> _The problem_
Word for word, return every record.
►
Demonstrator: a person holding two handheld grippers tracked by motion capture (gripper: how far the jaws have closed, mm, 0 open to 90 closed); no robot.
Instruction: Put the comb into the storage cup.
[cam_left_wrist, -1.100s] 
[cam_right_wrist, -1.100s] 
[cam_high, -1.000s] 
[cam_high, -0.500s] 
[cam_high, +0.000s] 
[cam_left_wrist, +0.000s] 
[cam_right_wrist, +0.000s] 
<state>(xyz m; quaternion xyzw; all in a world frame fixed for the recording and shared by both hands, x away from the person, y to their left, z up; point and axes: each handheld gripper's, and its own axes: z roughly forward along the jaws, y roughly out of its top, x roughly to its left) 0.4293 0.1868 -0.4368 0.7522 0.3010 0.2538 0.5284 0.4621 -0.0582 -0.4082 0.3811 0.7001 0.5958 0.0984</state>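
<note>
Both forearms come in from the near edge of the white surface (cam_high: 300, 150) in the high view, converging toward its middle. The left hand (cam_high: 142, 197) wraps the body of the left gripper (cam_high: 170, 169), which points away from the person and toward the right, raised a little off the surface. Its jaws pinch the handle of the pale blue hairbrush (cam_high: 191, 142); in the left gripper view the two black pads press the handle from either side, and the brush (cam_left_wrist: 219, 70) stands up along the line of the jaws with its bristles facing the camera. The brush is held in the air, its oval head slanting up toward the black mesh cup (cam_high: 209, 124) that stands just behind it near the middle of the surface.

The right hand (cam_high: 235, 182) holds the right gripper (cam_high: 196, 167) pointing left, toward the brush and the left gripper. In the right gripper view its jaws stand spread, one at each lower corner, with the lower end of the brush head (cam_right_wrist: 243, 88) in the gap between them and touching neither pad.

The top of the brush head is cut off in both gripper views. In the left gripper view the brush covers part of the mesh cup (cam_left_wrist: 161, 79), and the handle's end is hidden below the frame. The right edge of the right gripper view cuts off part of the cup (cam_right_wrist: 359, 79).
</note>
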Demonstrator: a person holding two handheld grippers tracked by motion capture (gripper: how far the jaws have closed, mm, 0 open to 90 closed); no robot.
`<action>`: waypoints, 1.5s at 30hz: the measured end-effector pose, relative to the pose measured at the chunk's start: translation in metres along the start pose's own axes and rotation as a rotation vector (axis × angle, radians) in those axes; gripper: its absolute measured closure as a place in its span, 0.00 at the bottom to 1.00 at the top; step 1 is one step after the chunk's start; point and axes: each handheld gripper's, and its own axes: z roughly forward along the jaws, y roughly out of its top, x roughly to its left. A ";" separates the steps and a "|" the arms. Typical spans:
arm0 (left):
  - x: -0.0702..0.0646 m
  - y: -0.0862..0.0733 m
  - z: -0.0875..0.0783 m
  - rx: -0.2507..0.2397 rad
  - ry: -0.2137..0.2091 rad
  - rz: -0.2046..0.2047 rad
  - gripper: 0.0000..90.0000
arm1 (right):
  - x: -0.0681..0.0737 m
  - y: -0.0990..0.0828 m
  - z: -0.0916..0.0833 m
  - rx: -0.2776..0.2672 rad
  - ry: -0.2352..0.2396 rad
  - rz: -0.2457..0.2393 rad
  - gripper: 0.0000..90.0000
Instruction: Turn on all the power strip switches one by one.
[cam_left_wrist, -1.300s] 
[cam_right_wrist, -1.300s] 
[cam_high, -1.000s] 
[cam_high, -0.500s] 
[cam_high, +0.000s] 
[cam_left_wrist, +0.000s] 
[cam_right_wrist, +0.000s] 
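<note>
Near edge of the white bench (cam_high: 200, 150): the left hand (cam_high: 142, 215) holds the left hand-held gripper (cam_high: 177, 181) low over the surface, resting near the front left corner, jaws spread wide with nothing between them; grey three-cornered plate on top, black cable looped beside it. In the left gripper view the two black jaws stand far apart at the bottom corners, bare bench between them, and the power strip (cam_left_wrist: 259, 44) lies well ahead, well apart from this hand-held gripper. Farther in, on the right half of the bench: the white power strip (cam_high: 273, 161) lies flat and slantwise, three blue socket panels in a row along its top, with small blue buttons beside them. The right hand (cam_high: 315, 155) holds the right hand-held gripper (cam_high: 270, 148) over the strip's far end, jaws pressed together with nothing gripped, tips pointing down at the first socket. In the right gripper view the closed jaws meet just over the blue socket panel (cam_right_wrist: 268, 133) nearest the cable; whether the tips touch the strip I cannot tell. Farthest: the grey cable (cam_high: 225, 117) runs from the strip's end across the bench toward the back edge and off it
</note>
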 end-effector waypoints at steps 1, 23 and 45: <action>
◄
> _Completed task_
Demonstrator: a person holding two handheld grippers tracked by motion capture (gripper: how far the jaws have closed, mm, 0 open to 90 closed); no robot.
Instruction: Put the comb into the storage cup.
[cam_left_wrist, -1.100s] 
[cam_right_wrist, -1.100s] 
[cam_high, -1.000s] 
[cam_high, -0.500s] 
[cam_high, +0.000s] 
[cam_left_wrist, +0.000s] 
[cam_right_wrist, +0.000s] 
<state>(xyz m; quaternion xyzw; all in a world frame fixed for the recording and shared by both hands, x away from the person, y to their left, z up; point and axes: each handheld gripper's, and its own axes: z roughly forward along the jaws, y roughly out of its top, x roughly to its left) 0.4293 0.1868 -0.4368 0.7522 0.3010 0.2538 0.5284 0.4621 -0.0582 -0.4082 0.3811 0.7001 0.5958 0.0984</state>
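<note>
Both forearms come in from the near edge of the white surface (cam_high: 300, 150) in the high view, converging toward its middle. The left hand (cam_high: 142, 197) wraps the body of the left gripper (cam_high: 170, 169), which points away from the person and toward the right, raised a little off the surface. Its jaws pinch the handle of the pale blue hairbrush (cam_high: 191, 142); in the left gripper view the two black pads press the handle from either side, and the brush (cam_left_wrist: 219, 70) stands up along the line of the jaws with its bristles facing the camera. The brush is held in the air, its oval head slanting up toward the black mesh cup (cam_high: 209, 124) that stands just behind it near the middle of the surface.

The right hand (cam_high: 235, 182) holds the right gripper (cam_high: 196, 167) pointing left, toward the brush and the left gripper. In the right gripper view its jaws stand spread, one at each lower corner, with the lower end of the brush head (cam_right_wrist: 243, 88) in the gap between them and touching neither pad.

The top of the brush head is cut off in both gripper views. In the left gripper view the brush covers part of the mesh cup (cam_left_wrist: 161, 79), and the handle's end is hidden below the frame. The right edge of the right gripper view cuts off part of the cup (cam_right_wrist: 359, 79).
</note>
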Demonstrator: a person holding two handheld grippers tracked by motion capture (gripper: how far the jaws have closed, mm, 0 open to 90 closed); no robot.
`<action>`: waypoints, 1.5s at 30hz: the measured end-effector pose, relative to the pose measured at the chunk's start: translation in metres along the start pose's own axes and rotation as a rotation vector (axis × angle, radians) in those axes; gripper: its absolute measured closure as a place in its span, 0.00 at the bottom to 1.00 at the top; step 1 is one step after the chunk's start; point and axes: each handheld gripper's, and its own axes: z roughly forward along the jaws, y roughly out of its top, x roughly to its left. A ";" separates the steps and a "|" the arms. Typical spans:
arm0 (left):
  - x: -0.0702..0.0646 m
  - y: -0.0862..0.0733 m
  - z: -0.0875..0.0783 m
  - rx: -0.2507..0.2397 rad
  - ry: -0.2137..0.2091 rad
  - rz: -0.2046..0.2047 rad
  - gripper: 0.0000..90.0000
arm1 (right):
  - x: -0.0681..0.0737 m
  - y: -0.0990..0.0828 m
  - z: -0.0916..0.0833 m
  - rx: -0.2776..0.2672 rad
  - ry: -0.2352..0.2396 rad
  - rz: -0.2457..0.2393 rad
  - gripper: 0.0000..90.0000
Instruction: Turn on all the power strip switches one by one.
[cam_left_wrist, -1.300s] 
[cam_right_wrist, -1.300s] 
[cam_high, -1.000s] 
[cam_high, -0.500s] 
[cam_high, +0.000s] 
[cam_left_wrist, +0.000s] 
[cam_right_wrist, +0.000s] 
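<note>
Near edge of the white bench (cam_high: 200, 150): the left hand (cam_high: 142, 215) holds the left hand-held gripper (cam_high: 177, 181) low over the surface, resting near the front left corner, jaws spread wide with nothing between them; grey three-cornered plate on top, black cable looped beside it. In the left gripper view the two black jaws stand far apart at the bottom corners, bare bench between them, and the power strip (cam_left_wrist: 259, 44) lies well ahead, well apart from this hand-held gripper. Farther in, on the right half of the bench: the white power strip (cam_high: 273, 161) lies flat and slantwise, three blue socket panels in a row along its top, with small blue buttons beside them. The right hand (cam_high: 315, 155) holds the right hand-held gripper (cam_high: 270, 148) over the strip's far end, jaws pressed together with nothing gripped, tips pointing down at the first socket. In the right gripper view the closed jaws meet just over the blue socket panel (cam_right_wrist: 268, 133) nearest the cable; whether the tips touch the strip I cannot tell. Farthest: the grey cable (cam_high: 225, 117) runs from the strip's end across the bench toward the back edge and off it
</note>
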 end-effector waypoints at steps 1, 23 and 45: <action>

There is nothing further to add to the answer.